Reproduce verbatim the lines of the material below, starting at the line with "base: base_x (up" and ending at the line with "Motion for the", both inclusive; skip the rest.

-*-

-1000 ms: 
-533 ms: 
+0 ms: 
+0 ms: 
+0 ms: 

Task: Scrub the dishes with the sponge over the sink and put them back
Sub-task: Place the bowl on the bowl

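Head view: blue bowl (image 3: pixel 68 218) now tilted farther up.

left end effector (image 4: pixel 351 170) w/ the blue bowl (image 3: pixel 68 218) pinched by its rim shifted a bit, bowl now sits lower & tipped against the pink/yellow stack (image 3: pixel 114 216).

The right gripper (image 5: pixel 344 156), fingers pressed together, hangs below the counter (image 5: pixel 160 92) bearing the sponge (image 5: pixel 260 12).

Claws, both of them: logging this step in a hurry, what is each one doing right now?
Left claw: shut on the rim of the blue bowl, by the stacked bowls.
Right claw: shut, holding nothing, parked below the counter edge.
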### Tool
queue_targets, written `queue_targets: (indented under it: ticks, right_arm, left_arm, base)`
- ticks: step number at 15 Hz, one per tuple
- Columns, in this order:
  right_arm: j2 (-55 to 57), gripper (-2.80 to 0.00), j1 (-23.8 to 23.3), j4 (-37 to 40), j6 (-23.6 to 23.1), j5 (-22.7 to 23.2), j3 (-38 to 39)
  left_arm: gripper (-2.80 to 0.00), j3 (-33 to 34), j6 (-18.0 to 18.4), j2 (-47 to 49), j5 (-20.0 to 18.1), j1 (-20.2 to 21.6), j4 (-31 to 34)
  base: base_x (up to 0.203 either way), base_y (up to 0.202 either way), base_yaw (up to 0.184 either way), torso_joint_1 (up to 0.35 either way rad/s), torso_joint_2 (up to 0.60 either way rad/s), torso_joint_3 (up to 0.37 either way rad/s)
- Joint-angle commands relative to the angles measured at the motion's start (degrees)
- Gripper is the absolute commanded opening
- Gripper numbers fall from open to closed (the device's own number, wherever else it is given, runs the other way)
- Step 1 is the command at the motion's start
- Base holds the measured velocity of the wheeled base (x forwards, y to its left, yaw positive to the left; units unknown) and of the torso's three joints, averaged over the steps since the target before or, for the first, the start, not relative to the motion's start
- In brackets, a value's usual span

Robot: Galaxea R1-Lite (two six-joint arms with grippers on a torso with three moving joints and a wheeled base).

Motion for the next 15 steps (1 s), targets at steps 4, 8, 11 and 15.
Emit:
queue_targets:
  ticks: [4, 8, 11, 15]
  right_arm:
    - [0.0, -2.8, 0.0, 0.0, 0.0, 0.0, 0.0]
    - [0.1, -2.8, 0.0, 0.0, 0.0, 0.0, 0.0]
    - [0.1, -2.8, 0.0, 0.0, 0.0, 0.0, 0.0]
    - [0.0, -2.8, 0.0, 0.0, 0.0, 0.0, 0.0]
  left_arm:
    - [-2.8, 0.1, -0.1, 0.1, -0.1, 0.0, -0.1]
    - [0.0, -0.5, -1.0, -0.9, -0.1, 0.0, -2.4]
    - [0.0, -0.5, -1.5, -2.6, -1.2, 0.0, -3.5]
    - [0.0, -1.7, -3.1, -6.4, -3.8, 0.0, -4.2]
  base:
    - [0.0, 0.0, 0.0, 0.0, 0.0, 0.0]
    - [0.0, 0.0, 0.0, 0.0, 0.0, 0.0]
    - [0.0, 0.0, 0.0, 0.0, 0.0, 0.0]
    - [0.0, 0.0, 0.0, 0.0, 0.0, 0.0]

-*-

_EXPECTED ANSWER_
  base: base_x (up to 0.203 either way), base_y (up to 0.202 either way), base_yaw (up to 0.184 either way), torso_joint_1 (up to 0.35 either way rad/s), torso_joint_2 (up to 0.60 either way rad/s), torso_joint_3 (up to 0.37 either way rad/s)
- Joint-angle commands relative to the angles measured at the motion's start (degrees)
- Gripper is the absolute commanded opening
- Gripper numbers fall from open to closed (the device's own number, wherever else it is given, runs the other way)
- Step 1 is the command at the motion's start
- Base holds the measured velocity of the wheeled base (x forwards, y to its left, yaw positive to the left; units unknown) and of the torso's three joints, averaged over the steps since the target before or, for the first, the start, not relative to the motion's start
- In brackets, a value's usual span

Robot: Galaxea R1-Lite (two six-joint arms with grippers on a torso with three moving joints and a wheeled base).

Motion for the next 15 steps (1 s), targets at steps 4, 8, 11 and 15.

This output completes the exercise.